▶ Exercise aim: Make an exact copy, from the records below, of the lines from the line containing "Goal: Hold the" to the line containing "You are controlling", both lines included, excluding pictures.

BEGIN Data for processing

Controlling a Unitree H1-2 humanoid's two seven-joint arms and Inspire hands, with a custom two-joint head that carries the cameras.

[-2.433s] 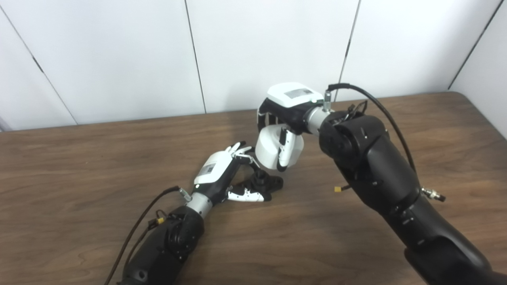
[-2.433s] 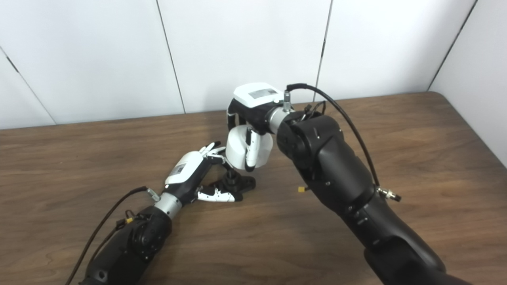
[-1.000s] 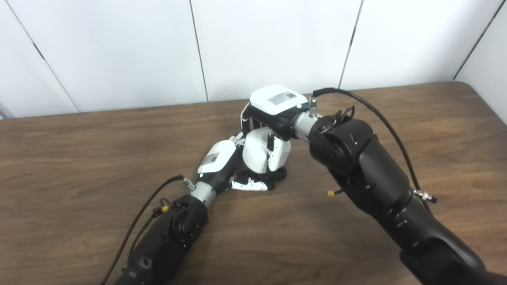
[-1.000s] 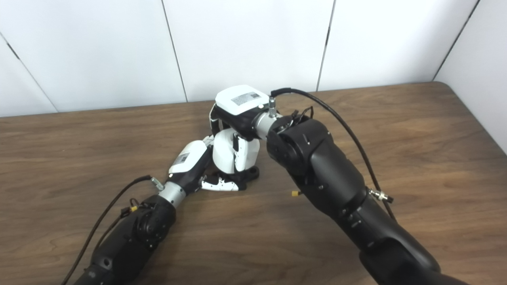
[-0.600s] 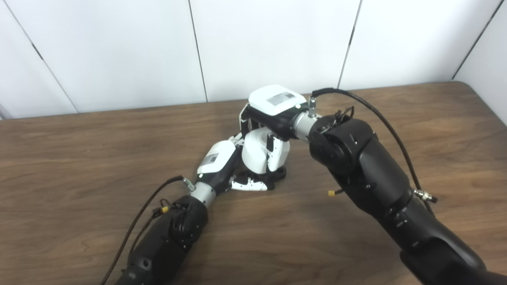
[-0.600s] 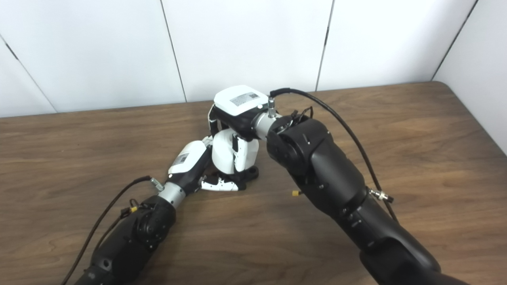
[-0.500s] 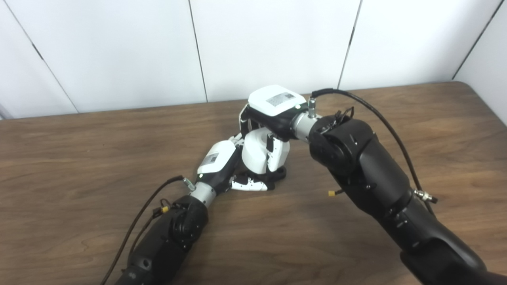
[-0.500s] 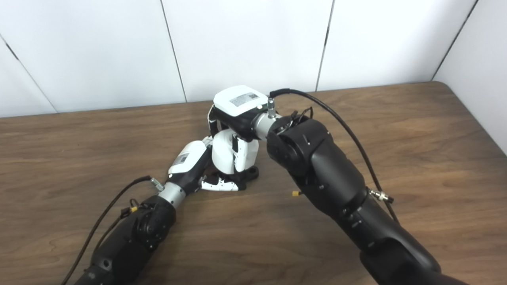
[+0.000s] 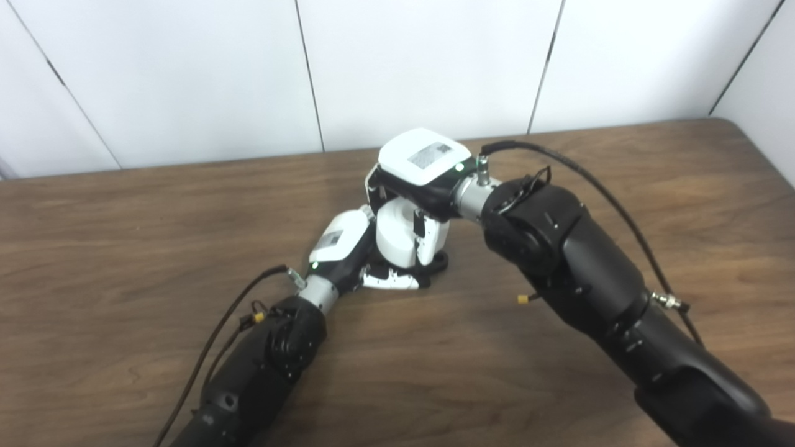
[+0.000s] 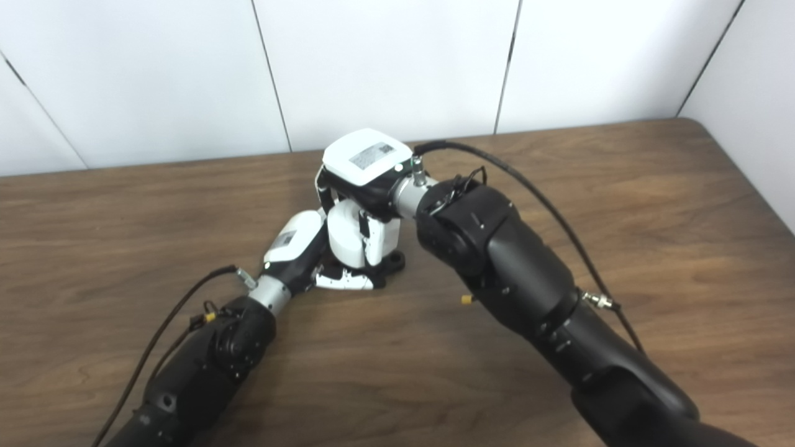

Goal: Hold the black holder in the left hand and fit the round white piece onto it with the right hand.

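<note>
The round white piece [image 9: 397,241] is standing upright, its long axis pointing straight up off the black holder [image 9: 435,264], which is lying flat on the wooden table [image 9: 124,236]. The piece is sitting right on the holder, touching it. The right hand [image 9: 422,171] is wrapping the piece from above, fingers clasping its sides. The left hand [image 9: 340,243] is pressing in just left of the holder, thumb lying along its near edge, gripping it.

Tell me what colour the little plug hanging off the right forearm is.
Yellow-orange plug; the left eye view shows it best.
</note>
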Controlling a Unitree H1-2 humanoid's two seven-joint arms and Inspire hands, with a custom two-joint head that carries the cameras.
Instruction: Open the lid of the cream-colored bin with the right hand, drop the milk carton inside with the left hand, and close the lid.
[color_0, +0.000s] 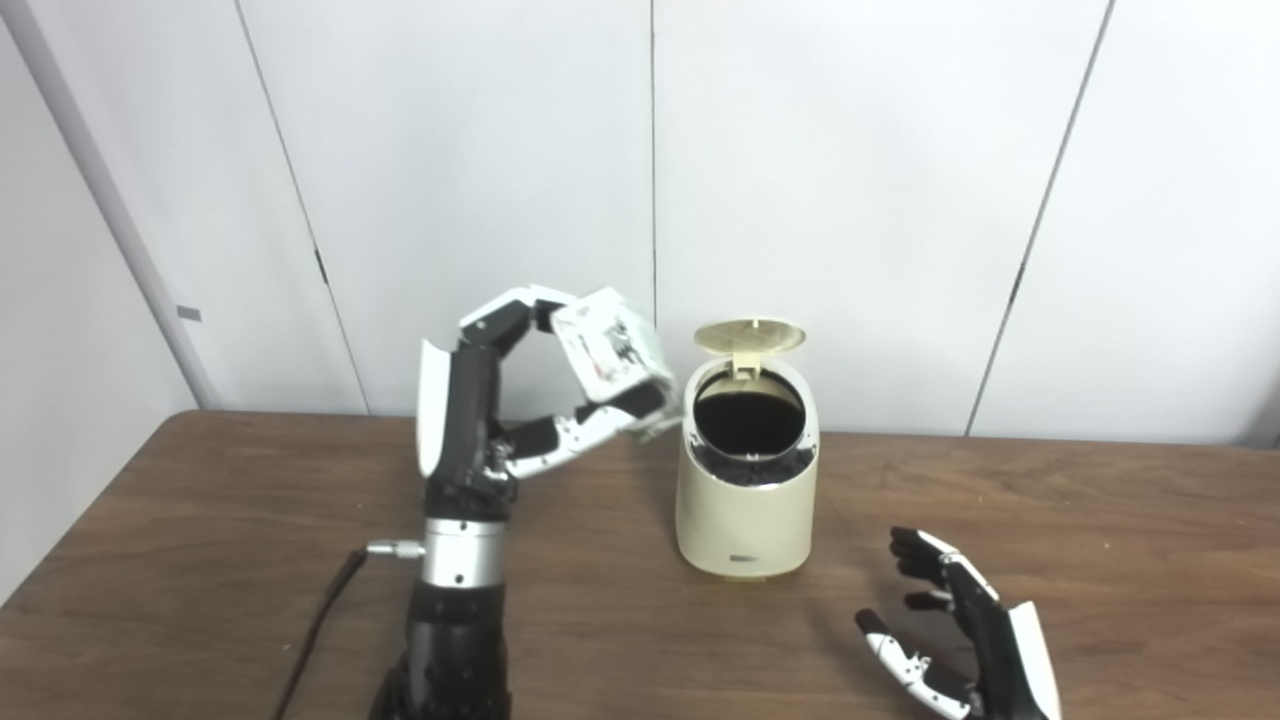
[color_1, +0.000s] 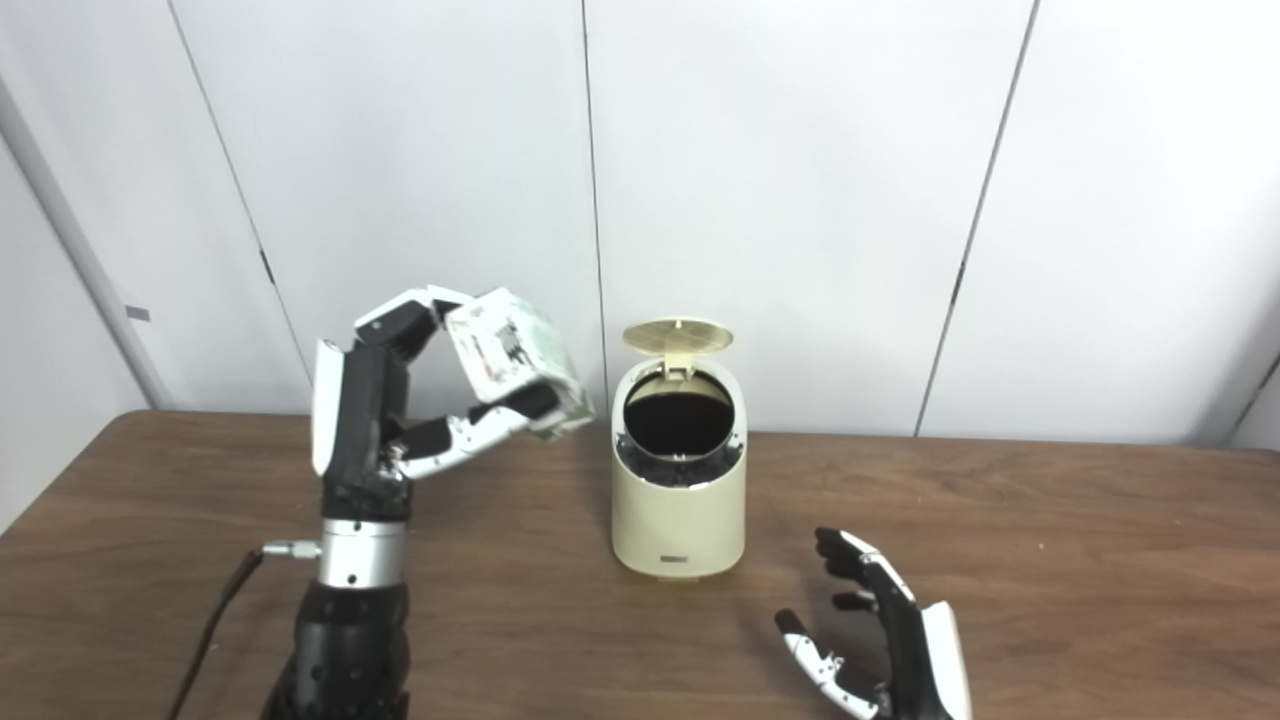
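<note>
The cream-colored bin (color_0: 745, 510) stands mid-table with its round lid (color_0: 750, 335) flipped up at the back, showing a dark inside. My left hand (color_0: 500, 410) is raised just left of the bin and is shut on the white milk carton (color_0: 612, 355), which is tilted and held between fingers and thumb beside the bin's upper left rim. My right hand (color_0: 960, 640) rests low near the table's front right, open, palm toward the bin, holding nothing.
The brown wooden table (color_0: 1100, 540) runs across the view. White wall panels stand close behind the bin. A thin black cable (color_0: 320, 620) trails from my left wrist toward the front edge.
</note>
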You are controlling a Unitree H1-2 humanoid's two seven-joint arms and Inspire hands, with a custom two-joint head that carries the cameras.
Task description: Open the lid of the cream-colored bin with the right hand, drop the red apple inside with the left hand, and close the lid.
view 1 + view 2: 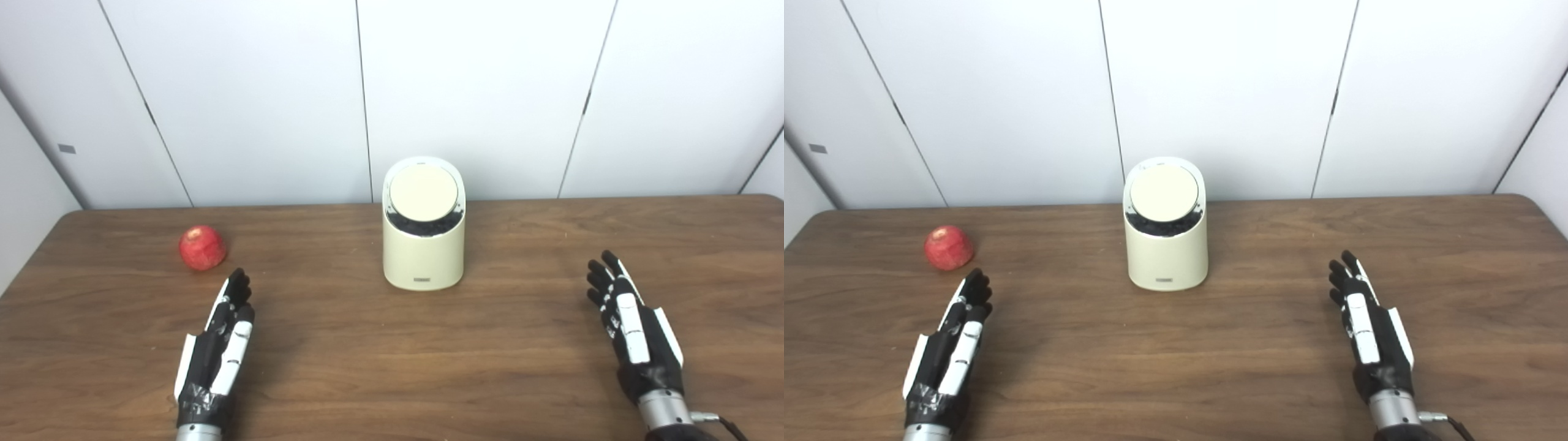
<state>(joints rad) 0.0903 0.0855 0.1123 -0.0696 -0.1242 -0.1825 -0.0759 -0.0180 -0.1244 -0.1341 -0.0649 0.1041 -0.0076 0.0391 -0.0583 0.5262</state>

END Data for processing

▶ Response to this exercise:
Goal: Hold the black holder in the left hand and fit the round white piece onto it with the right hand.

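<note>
The round white piece [image 9: 397,241] is standing upright, its long axis pointing straight up off the black holder [image 9: 435,264], which is lying flat on the wooden table [image 9: 124,236]. The piece is sitting right on the holder, touching it. The right hand [image 9: 422,171] is wrapping the piece from above, fingers clasping its sides. The left hand [image 9: 340,243] is pressing in just left of the holder, thumb lying along its near edge, gripping it.

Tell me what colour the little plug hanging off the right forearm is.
Yellow-orange plug; the left eye view shows it best.
</note>
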Controlling a Unitree H1-2 humanoid's two seven-joint arms and Inspire hands, with a custom two-joint head that carries the cameras.
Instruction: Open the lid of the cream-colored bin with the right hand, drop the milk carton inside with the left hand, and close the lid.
[color_0, +0.000s] 
[color_1, +0.000s] 
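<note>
The cream-colored bin (color_0: 745, 510) stands mid-table with its round lid (color_0: 750, 335) flipped up at the back, showing a dark inside. My left hand (color_0: 500, 410) is raised just left of the bin and is shut on the white milk carton (color_0: 612, 355), which is tilted and held between fingers and thumb beside the bin's upper left rim. My right hand (color_0: 960, 640) rests low near the table's front right, open, palm toward the bin, holding nothing.
The brown wooden table (color_0: 1100, 540) runs across the view. White wall panels stand close behind the bin. A thin black cable (color_0: 320, 620) trails from my left wrist toward the front edge.
</note>
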You are controlling a Unitree H1-2 humanoid's two seven-joint arms and Inspire hands, with a custom two-joint head that carries the cameras.

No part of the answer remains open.